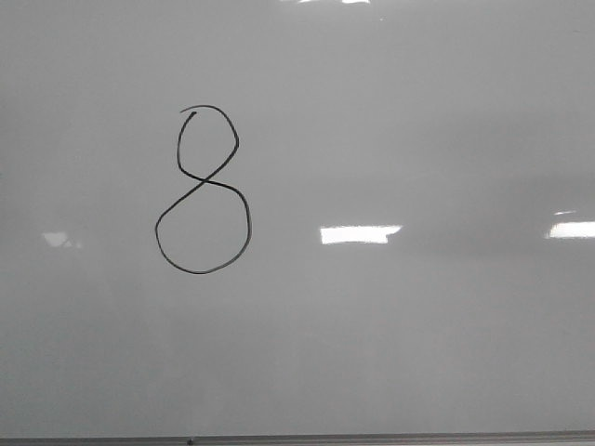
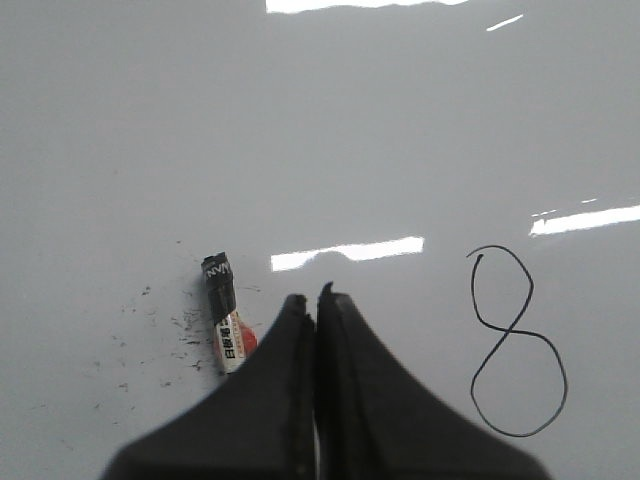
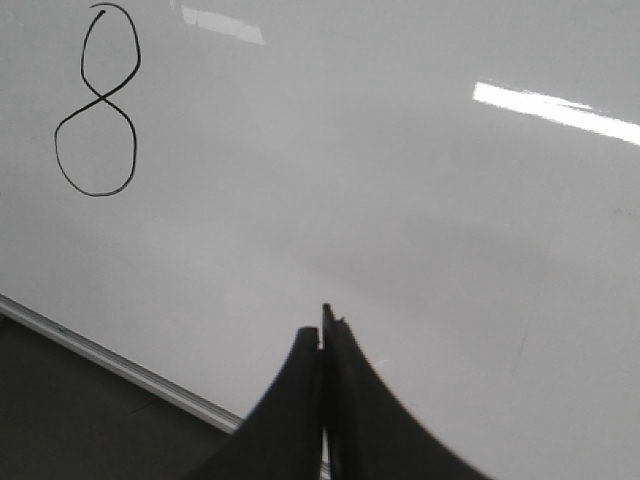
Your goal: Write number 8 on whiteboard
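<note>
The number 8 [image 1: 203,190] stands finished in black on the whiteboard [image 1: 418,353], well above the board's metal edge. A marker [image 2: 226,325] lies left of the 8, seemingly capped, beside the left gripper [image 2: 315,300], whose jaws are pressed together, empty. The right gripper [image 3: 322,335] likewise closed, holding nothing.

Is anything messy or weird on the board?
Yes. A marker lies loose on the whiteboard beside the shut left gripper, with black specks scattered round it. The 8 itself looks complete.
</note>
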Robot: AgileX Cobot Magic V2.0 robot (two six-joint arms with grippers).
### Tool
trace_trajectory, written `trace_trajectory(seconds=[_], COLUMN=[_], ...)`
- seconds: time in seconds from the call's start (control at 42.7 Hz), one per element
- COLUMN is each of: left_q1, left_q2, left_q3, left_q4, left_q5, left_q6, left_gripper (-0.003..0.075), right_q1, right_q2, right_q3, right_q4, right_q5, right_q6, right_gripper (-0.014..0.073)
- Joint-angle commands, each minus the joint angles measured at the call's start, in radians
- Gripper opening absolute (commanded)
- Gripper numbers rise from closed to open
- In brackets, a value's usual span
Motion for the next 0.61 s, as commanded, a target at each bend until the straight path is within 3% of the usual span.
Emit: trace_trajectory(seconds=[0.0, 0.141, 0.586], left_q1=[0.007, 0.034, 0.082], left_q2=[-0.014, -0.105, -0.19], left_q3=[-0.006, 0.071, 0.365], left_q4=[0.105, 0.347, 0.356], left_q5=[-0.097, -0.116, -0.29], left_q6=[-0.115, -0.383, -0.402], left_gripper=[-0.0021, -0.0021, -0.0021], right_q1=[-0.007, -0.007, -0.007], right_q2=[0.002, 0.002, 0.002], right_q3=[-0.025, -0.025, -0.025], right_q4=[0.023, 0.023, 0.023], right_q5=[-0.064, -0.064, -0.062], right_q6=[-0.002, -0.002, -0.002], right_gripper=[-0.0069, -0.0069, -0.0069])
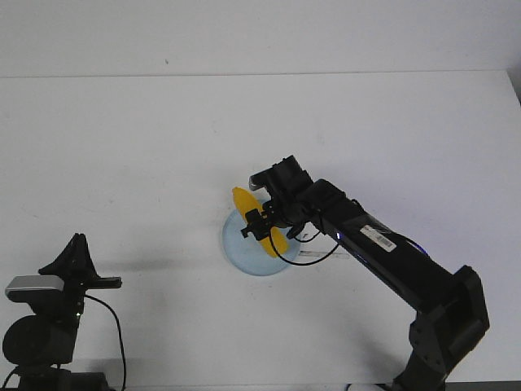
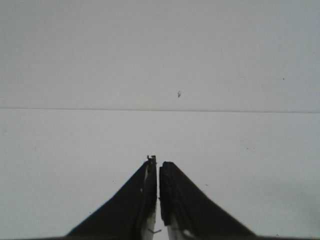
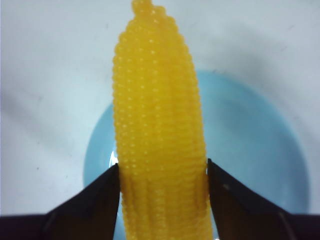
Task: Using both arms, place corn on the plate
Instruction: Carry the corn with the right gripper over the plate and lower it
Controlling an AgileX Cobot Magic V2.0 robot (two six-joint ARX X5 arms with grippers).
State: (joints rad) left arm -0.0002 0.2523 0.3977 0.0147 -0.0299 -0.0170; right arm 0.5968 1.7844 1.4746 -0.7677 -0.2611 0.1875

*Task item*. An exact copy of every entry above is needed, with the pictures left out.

*Written response*.
Your goal: Write number 8 on whiteboard
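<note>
The number 8 [image 1: 203,190] stands finished in black on the whiteboard [image 1: 418,353], well above the board's metal edge. A marker [image 2: 226,325] lies left of the 8, seemingly capped, beside the left gripper [image 2: 315,300], whose jaws are pressed together, empty. The right gripper [image 3: 322,335] likewise closed, holding nothing.

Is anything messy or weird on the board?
Yes. A marker lies loose on the whiteboard beside the shut left gripper, with black specks scattered round it. The 8 itself looks complete.
</note>
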Robot: AgileX Cobot Magic V2.0 robot (two six-joint arms with grippers).
### Tool
trace_trajectory, written `trace_trajectory(seconds=[_], COLUMN=[_], ...)`
- seconds: time in seconds from the call's start (control at 42.7 Hz), one per element
- COLUMN is each of: left_q1, left_q2, left_q3, left_q4, left_q5, left_q6, left_gripper (-0.003..0.075), right_q1, right_q2, right_q3, right_q4, right_q5, right_q6, right_gripper (-0.014..0.073)
- Joint-angle commands, each minus the joint angles measured at the call's start, in radians
- Gripper opening absolute (commanded)
- Gripper numbers rise from closed to open
- In brackets, a value's usual span
Motion for the next 0.61 s, as commanded, a target at each bend until the straight path is within 3% of the usual span.
Emit: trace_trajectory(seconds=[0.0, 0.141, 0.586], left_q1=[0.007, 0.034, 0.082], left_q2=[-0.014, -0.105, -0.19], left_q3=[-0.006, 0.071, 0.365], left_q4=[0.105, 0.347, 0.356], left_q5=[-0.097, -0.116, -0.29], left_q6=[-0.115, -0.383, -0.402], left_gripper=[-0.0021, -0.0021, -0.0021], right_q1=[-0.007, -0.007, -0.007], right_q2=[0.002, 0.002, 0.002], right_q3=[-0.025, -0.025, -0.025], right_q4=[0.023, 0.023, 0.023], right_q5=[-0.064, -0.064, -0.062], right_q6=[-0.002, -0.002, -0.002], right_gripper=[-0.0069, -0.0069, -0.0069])
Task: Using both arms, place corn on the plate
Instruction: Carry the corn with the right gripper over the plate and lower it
Controlling an AgileX Cobot Magic V2.0 robot (two six-joint ARX X5 arms with grippers).
State: (joints rad) left arm -0.0002 0.2523 0.3977 0.0147 -0.0299 -0.0170; right arm 0.5968 1.7844 1.4746 -0.7677 -0.2611 0.1875

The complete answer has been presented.